What I’ve ultimately grown to understand is how the lack of further exploration of our oceans mirrors our collective disinterest in saving the planet. More specifically: the collective disinterest of the wealthy elite – those with the power to make and avoid decisions that affect us all. There is so much to explore and, within them, so many possible solutions and realizations we need to stumble upon. You don’t need carbon-vomiting rockets to do it. You just need coordination and deep pockets. In other words: we may never know.

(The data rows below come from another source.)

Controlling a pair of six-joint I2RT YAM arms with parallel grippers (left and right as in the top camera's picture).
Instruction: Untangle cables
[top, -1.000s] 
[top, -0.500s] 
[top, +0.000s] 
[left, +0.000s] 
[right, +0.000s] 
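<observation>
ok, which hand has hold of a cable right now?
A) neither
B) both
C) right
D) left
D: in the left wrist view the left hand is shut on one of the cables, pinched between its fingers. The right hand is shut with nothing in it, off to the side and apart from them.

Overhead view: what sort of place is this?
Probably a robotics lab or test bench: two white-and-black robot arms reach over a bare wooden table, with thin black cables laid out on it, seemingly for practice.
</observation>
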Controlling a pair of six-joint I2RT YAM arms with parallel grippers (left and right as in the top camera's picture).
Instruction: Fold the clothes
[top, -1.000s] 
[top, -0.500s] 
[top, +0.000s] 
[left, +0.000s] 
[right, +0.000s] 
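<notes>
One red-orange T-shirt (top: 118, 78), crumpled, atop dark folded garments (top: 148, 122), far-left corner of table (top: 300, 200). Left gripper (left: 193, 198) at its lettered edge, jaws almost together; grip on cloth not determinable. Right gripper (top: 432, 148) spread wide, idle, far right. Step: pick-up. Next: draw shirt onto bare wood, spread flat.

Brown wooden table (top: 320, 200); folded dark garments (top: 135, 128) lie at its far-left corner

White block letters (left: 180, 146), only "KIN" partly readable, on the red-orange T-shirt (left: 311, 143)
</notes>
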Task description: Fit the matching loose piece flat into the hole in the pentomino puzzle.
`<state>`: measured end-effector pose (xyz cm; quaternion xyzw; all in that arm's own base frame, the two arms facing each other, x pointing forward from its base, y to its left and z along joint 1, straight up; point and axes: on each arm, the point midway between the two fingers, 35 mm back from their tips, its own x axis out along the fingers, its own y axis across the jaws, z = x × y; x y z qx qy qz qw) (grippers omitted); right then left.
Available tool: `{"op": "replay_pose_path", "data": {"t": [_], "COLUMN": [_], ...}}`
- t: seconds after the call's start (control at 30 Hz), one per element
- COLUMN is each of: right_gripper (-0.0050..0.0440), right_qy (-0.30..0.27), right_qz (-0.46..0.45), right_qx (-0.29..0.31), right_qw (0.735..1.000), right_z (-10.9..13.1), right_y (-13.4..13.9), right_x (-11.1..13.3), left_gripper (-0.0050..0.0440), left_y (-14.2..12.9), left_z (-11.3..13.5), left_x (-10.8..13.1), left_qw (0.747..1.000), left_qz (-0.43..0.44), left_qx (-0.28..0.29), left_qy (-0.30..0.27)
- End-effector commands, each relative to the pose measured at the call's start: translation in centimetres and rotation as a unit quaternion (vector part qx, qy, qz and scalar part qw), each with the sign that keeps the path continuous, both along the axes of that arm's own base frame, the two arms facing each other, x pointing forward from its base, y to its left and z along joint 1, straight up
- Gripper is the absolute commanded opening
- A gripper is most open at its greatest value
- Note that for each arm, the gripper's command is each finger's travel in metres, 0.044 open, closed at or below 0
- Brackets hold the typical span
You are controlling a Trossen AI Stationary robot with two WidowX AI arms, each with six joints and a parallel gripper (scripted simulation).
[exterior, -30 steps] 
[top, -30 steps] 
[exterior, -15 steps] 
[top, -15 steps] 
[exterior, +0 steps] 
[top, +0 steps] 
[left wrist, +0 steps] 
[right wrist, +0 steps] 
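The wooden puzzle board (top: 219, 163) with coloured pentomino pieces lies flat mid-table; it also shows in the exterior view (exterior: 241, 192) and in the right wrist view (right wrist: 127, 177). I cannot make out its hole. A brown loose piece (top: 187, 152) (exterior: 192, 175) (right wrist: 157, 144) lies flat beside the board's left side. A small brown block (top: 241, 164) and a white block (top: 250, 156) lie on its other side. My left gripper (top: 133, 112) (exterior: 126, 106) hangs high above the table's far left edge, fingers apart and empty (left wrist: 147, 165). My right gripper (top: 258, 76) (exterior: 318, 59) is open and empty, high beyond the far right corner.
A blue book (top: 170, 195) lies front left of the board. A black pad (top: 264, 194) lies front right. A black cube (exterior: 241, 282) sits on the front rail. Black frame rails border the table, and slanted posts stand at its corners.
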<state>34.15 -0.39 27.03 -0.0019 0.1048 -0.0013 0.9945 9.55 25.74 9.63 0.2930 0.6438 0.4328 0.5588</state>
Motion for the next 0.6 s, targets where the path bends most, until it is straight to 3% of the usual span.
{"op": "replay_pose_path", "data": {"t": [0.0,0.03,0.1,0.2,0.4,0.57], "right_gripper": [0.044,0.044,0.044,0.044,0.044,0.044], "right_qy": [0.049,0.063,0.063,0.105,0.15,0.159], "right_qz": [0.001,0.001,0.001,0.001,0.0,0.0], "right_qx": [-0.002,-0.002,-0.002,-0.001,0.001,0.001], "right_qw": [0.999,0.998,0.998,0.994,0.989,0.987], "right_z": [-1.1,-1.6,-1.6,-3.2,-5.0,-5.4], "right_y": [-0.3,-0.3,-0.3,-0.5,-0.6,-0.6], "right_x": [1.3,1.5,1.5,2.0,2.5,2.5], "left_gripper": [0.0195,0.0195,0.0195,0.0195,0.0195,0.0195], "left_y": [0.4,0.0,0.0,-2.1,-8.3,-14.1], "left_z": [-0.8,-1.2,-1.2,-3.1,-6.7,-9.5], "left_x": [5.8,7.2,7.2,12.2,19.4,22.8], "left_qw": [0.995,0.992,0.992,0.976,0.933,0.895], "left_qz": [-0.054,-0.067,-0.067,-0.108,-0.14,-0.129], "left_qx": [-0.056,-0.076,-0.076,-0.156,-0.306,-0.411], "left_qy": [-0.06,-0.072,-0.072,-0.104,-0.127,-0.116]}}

I drew this picture to draw attention to the parallels of both explorers. One for deep space, the other for the deep sea (at least until the pressure becomes too much for a suit to absorb). In many ways, they feel like two sides of a coin. They both offer death-defying exploration. They both captivate the imaginations of the youth in a way few things do. They both look cool as shit. But there is so much focus on space and far-off dreams of ghost colonies we’ll never build that I wish we could flip the coin over and see the other side, like we’ve been playing with tracing paper this whole time and people need to see the original. Wonder is a powerful thing. If only we could bottle it up in ways that weren’t meant for profit but rather the pursuit of a better future within our current home.
Joanne says
I am going to share your picture with my class:). We are studying technology and this is perfect to discuss both space and the ocean:)
Adam Membrey says
Fun! I wonder what they thought of the connection between the two suits. You’ll have to tell me later 🙂
K says
I love hearing about fellow Cetaphobics! I could absolutely write an entire dissertation about how terrifying whales are and why they should be feared. Growing up so close to sea world didn’t help. I love this illustration! For some reason I don’t find space nearly as terrifying.
Adam Membrey says
Cetaphobics! So glad to know the actual term. I’ll share that with her coworker – maybe it will help her realize it’s a very normal fear to have. If you ever get around to that dissertation, I volunteer to read it as soon as possible.